When we eventually got into the bar, we took up position on the railing around the mosh pit (or whatever they call it) directly center stage. Having something to lean on saved me because I could manage to take some weight off my back and knee. That was 7PM and I didn’t move from that spot until 10:30. Much like Houdini or ancient Japanese ninjas, I apparently have the ability to slow down my bodily functions. So no pee-pee breaks, no drinks. I just stood there. Mad. Deal with it? You deal with it.
As the opening act came on, I had kinda cooled down. I mean, I didn’t blame my wife, I was mainly kicking myself for assuming there was seating. And I didn’t want to ruin my wife’s fun, although clearly that ship was sailing out of the harbor on a stiff breeze.
To make a long story short, I made it. I was sore as Hell by the end of the concert but all’s well that ends well I suppose. I actually enjoyed Rick Springfield. Dude just turned 65 and he can rock it out. At one point, the girl to my left, apparently noting my likely ever-present grimace of pain, asked, “I take it you’re not a fan?” “Sure,” I said. Actually, I have several of Rick’s songs on my iPod. I told her, “I’ve just got a bad back and standing here is killing me.” She says, “Well, it’s nice of you to bring your wife.” Hmm.
The show wrapped up with Jessie’s Girl and a shirtless Rick Springfield–and lots of iPhones held in the air snapping pics–including my wife’s.
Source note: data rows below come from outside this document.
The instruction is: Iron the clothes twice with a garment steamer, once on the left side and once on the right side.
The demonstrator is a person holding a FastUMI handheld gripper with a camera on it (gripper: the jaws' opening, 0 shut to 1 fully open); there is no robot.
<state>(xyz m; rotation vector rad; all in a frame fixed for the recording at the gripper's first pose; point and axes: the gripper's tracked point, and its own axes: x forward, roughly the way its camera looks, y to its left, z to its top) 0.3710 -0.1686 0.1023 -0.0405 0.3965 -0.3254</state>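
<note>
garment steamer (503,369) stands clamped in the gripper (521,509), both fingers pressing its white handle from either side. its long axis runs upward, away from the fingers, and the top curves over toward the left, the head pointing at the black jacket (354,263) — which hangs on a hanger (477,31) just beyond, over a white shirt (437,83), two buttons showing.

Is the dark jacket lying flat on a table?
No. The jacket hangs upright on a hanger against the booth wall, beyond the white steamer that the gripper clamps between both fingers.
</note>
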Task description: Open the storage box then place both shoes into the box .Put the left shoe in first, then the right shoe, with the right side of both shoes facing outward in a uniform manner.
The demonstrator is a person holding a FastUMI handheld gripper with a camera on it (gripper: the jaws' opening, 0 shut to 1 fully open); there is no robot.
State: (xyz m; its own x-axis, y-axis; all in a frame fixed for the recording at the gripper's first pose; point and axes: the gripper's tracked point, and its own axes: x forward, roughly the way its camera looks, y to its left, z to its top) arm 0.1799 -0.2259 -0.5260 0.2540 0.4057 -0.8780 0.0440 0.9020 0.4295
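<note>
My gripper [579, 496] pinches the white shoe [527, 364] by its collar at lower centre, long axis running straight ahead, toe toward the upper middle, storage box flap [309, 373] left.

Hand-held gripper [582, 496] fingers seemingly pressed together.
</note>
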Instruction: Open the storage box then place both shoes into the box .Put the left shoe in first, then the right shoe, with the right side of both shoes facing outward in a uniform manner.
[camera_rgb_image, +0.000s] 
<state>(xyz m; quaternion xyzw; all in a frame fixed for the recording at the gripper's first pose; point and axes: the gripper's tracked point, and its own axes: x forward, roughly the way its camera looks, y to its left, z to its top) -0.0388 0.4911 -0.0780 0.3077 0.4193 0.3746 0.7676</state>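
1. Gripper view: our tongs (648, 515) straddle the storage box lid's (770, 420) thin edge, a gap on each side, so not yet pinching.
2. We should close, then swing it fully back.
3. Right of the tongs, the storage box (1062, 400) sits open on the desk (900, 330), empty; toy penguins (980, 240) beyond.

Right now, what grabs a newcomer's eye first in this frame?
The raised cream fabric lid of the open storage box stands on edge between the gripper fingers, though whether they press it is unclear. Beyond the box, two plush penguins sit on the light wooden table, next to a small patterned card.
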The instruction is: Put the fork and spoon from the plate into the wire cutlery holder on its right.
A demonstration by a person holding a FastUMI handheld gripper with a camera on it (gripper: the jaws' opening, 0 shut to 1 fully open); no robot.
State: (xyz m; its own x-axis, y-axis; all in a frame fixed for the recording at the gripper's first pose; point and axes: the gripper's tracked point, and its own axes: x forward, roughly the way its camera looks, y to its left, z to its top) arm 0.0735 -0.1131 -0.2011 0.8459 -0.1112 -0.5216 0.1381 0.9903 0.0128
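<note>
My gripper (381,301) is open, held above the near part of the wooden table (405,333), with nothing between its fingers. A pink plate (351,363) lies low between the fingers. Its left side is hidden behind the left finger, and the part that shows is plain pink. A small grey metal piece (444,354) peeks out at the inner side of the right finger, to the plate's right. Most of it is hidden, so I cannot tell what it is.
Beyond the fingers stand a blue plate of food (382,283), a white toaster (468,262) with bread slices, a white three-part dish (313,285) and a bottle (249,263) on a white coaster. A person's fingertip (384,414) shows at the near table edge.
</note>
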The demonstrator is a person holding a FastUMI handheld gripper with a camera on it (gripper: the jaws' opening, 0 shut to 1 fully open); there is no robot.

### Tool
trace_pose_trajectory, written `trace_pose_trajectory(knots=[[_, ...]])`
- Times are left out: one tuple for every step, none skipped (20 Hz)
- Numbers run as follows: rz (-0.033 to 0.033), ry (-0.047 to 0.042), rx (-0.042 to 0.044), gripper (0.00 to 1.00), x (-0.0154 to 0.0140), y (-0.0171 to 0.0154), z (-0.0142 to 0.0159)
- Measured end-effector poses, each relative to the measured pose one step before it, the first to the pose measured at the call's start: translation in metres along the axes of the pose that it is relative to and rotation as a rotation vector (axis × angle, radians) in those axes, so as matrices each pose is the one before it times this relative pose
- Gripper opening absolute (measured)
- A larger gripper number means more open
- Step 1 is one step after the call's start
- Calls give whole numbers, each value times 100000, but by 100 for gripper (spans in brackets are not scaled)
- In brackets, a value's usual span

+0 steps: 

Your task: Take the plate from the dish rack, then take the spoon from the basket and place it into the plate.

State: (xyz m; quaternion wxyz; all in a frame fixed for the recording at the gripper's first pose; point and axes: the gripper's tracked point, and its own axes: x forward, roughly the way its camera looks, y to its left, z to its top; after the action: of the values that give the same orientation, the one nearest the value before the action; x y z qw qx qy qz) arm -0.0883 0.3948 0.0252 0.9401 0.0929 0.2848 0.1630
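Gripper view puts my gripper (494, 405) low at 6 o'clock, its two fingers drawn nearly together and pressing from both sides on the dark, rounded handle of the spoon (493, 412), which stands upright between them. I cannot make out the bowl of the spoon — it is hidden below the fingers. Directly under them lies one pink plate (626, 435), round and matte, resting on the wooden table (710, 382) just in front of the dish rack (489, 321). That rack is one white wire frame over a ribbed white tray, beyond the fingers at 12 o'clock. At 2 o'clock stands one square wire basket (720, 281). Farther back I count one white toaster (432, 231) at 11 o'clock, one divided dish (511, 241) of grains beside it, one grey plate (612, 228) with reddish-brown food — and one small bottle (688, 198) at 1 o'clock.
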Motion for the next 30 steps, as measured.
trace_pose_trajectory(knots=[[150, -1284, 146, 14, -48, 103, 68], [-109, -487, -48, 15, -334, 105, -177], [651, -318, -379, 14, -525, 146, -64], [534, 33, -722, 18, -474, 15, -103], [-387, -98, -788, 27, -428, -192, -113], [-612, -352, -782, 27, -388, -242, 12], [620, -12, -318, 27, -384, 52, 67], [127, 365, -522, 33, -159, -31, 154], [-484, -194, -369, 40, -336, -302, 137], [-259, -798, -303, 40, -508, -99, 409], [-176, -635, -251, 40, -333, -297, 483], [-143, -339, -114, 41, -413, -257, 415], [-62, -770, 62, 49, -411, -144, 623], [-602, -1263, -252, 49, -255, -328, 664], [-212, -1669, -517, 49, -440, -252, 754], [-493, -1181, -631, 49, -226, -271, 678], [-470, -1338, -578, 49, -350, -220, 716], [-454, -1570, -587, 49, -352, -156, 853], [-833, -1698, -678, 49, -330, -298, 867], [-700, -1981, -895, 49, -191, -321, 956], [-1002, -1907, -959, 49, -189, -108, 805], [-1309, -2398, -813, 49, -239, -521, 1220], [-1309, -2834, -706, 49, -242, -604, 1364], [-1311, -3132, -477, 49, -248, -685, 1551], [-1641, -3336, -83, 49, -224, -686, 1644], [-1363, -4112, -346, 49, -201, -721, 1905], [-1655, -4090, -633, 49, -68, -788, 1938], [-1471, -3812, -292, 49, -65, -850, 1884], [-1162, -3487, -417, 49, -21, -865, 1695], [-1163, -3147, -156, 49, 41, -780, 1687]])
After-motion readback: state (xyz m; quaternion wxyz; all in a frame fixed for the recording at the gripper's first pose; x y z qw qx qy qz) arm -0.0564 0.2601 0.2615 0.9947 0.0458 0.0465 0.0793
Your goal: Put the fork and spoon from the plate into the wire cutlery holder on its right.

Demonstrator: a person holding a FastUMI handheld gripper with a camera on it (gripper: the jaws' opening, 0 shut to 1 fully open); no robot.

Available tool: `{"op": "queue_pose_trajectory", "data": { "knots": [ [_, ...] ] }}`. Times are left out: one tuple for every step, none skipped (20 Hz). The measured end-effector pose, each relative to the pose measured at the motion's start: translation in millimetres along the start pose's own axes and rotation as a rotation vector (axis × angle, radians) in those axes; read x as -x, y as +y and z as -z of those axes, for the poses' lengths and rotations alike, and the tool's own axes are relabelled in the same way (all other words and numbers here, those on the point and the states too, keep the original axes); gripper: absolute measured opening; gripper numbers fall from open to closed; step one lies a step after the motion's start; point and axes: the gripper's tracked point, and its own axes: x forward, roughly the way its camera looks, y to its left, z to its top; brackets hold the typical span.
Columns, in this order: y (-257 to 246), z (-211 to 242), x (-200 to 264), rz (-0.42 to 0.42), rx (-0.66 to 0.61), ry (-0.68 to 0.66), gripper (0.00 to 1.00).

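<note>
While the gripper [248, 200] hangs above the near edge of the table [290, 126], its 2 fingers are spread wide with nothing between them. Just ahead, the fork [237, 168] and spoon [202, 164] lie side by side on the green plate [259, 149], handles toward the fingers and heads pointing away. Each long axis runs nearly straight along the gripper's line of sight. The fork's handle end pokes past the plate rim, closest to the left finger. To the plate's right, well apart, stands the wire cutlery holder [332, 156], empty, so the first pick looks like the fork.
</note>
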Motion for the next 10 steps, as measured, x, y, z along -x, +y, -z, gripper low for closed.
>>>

I was pretty relieved that I hadn’t ended up going out on a stretcher. And let me add that whatever Rick does in the gym, it’s working for my man. Kudos to you Zac Adama. Kudos.
Things were still a little icy on the hour-long drive home. Kinda in a “let’s never speak of this again” kinda way. There’s a documentary on Netflix about Rick Springfield’s loyal fans called, An Affair of the Heart. There’s a scene where one of his hardcore fans’ husband says something to the effect of, “Yeah, I guess it’s a little weird for my wife to be drooling over this guy, but hey, it always works out for me after the show…if you know what I mean.” Oh yeah? For me? Not so much. Let’s just say there was no Human Touch that night.